Selon la théorie de l’ apprentissage social, les communautés de pratique sont donc des groupes de personnes qui ont une pratique en commun et qui apprennent les unes des autres en interagissant de façon régulière. Plus précisément, Wenger (1998) ressort trois caractéristiques fondamentales qui font d’ un groupe une communauté de pratique: l’ entreprise commune, l’engagement mutuel et le répertoire partagé. L’ entreprise commune est une entreprise qui est partagée par tous les membres de la communauté et choisie par eux (Wenger, 1998). Par exemple, un groupe de psychologues communautaires peut avoir comme entreprise commune de favoriser l’empowerment d’une communauté, des ornithologues peuvent désirer mieux connaître et observer les oiseaux et des réparateurs de photocopieurs peuvent vouloir faire leur travaille plus efficacement possible, en fournissant le moindre effort. L’engagement mutuel reflète le fait que les membres de la communauté dépendent les uns des autres pour réaliser leur entreprise et pratiquer leur pratique (Wenger, 1998). Par exemple, un psychologue communautaire qui travaille avec une communauté AfroAméricaine au Kansas et un psychologue communautaire qui travaille avec des Innus au Labrador, ne dépendent pas l’un de l’ autre pour pratiquer la psychologie communautaire: ils ne forment donc pas une communauté de pratique. Cependant, si ces deux psychologues ont des interactions régulières et s’ aident l’ un l’ autre dans la négociation de leur relation avec les communautés qu ‘ ils souhaitent aider, ils dépendent donc l’ un de l’autre pour pratiquer la psychologie communautaire et ont une entreprise commune (mieux comprendre comment aider une communauté) : ils forment donc une communauté de pratique.

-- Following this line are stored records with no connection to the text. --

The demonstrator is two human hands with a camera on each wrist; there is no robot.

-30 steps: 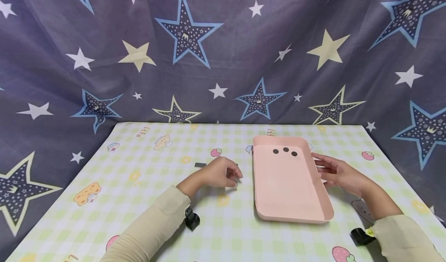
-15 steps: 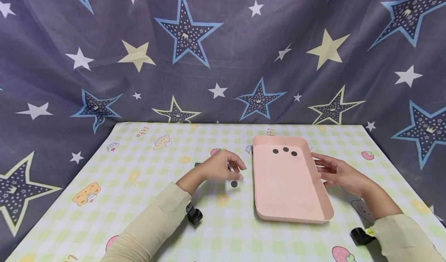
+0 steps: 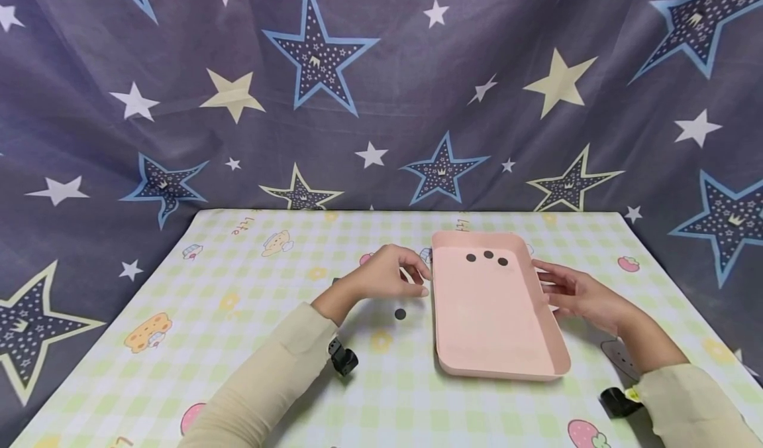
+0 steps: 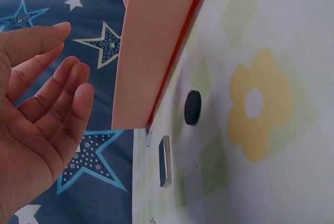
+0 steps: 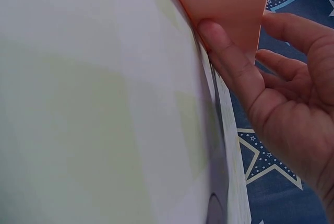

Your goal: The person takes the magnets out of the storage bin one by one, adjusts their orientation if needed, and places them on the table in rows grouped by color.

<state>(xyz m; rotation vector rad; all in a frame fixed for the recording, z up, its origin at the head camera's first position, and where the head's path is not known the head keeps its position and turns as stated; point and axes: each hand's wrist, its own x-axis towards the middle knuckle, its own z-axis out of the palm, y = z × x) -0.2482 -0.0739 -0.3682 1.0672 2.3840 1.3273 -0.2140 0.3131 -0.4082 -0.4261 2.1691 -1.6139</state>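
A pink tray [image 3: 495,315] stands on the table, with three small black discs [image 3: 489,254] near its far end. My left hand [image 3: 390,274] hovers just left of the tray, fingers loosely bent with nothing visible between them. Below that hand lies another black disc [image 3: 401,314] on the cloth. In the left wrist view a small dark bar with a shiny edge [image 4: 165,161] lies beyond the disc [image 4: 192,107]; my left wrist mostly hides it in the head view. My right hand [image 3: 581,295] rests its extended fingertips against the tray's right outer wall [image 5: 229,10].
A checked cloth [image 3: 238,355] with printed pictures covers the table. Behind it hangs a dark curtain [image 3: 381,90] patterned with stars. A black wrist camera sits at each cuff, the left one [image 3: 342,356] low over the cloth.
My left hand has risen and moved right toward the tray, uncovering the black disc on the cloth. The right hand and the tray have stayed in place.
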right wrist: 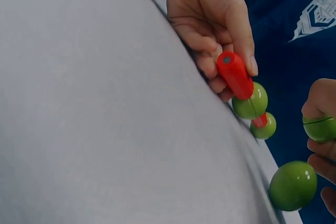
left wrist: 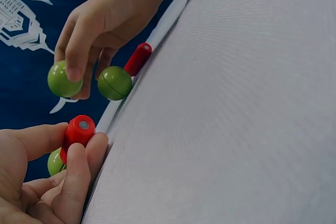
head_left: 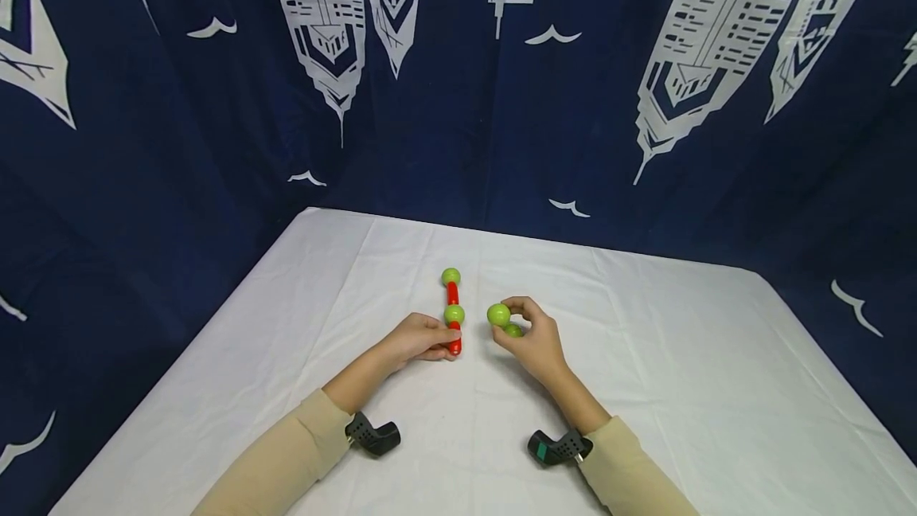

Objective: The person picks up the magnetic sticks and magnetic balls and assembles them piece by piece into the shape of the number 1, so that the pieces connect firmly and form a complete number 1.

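Note:
My left hand (head_left: 423, 337) pinches the near red rod (right wrist: 236, 76) of a chain between thumb and fingers. A round grey disc shows in the rod's end. Beyond that rod the chain runs on through a green ball (head_left: 454, 314), another red rod (head_left: 452, 293) and a far green ball (head_left: 450, 276). Right of the chain, my right hand (head_left: 533, 341) pinches a loose green ball (head_left: 499, 314), held apart from the chain. Below that hand sits another green ball (left wrist: 115, 83), with a red rod (left wrist: 138, 59) at its side; whether they are joined I cannot tell.
A white cloth (head_left: 645, 373) covers the table under both hands. Behind it hangs a dark blue curtain (head_left: 444, 134) with white building prints. Each wrist wears a black camera, the left wrist camera (head_left: 374, 435) and the right wrist camera (head_left: 559, 448).

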Motion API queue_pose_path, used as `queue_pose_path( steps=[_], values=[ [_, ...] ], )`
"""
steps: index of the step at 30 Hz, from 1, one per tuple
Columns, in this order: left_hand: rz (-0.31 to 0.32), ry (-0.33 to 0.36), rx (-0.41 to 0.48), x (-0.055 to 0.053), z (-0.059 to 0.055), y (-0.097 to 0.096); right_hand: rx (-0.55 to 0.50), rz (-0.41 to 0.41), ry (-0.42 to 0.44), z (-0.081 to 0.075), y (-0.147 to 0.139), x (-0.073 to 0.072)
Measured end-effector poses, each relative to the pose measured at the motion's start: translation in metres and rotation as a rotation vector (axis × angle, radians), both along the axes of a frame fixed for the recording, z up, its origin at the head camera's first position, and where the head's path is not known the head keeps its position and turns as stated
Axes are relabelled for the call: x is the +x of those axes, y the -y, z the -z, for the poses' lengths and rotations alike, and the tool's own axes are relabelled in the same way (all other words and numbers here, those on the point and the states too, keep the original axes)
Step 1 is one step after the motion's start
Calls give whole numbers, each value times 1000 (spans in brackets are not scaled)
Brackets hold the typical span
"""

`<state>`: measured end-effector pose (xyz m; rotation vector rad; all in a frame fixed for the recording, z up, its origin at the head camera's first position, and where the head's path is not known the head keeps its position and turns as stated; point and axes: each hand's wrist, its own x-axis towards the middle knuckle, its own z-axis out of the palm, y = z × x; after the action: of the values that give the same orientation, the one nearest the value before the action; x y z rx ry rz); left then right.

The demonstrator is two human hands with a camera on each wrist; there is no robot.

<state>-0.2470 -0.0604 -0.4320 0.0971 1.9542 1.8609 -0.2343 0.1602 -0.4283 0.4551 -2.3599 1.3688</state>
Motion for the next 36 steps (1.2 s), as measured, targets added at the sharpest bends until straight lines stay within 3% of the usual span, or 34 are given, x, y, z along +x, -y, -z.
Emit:
queue_pose_path(
  steps=[5,20,29,36],
  values=[
    [-1,-4,-2,1,0,0,-31,6,0,-7,2,3],
    [-3,2,-3,1,1,1,-180,-1,162,-33,14,15],
    [-4,-1,-12,0,2,0,-440,-163,304,-43,19,20],
    [1,-8,-16,-1,0,0,-490,-251,427,-48,22,24]
  ],
)
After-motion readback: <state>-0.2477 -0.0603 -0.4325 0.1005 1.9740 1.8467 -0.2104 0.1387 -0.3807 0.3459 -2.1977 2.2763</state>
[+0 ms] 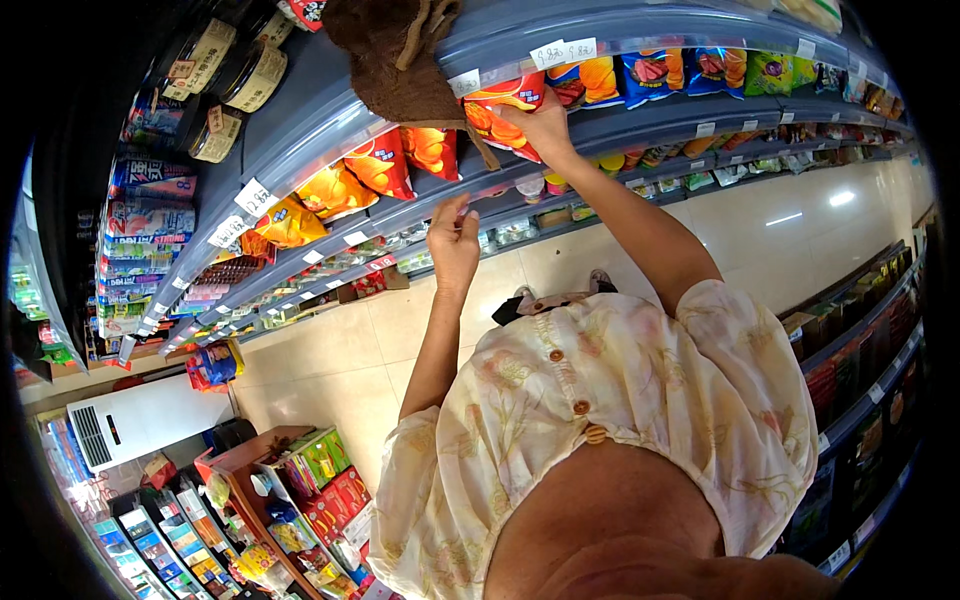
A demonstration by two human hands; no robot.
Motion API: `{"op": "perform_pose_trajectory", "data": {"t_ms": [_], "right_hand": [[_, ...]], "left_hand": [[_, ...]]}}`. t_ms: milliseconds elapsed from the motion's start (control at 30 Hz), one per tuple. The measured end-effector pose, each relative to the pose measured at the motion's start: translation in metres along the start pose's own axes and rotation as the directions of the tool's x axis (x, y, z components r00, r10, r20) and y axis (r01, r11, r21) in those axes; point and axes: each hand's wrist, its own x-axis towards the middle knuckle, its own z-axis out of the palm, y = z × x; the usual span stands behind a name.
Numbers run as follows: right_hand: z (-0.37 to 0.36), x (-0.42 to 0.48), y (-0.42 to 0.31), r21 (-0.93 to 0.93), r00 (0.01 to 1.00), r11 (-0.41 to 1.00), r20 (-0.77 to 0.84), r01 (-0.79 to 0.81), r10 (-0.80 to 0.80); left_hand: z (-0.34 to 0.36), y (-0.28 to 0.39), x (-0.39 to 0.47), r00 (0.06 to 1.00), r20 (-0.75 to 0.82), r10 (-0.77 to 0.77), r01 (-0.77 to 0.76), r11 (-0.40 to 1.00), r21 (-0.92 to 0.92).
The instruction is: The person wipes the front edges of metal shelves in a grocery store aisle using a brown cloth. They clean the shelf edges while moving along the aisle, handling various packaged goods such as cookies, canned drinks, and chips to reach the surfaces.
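Note:
My right hand (541,129) reaches into the snack shelf and grips a red chip bag (501,112) with a picture of chips on it. My left hand (455,241) is lower and to the left, fingers loosely curled and thumb apart, with nothing seen in it. Its fingertips are close to the front edge of the shelf (420,206); I cannot tell whether they touch it. A brown towel-like cloth (401,71) hangs over the shelf edge above, partly covering the row. Left of it lie more red chip bags (381,163) and orange-yellow chip bags (337,191).
Blue chip bags (651,71) and green snack bags (770,71) continue rightwards. Labelled jars (259,77) stand upper left. A tiled floor (337,352) lies below, with a white air conditioner (150,420) and a goods rack (330,487) lower left. Another stocked shelf (862,405) runs along the right.

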Motion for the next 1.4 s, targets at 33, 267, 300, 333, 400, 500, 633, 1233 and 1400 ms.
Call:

De la même manière, deux serveurs, un concierge, un cuisinier, un artiste-peintre et un comptable qui travaillent dans un restaurant familial peuvent former une communauté de pratique s’ ils interagissent régulièrement et dépendent les uns des autres pour faire fonctionner le restaurant. Enfin, le répertoire partagé représente les façons de penser, de parler et d’agir communes qui reflètent l’ histoire d’engagement mutuel entre les membres de la communauté (Wenger, 1998). Il peut s’agir de surnoms. de vieilles blagues comprises seulement par les membres de la communauté, de croyances ou de valeurs partagées, etc. Par exemple, dans un hôpital, la façon dont on accueille typiquement les visiteurs, la croyance en l’ importance d’ avoir de saines habitudes de vie, les habitudes de lavement des mains et le fait de référer aux personnes malades comme à des patients ou à des usagers sont tous des éléments qui font partie du répertoire partagé.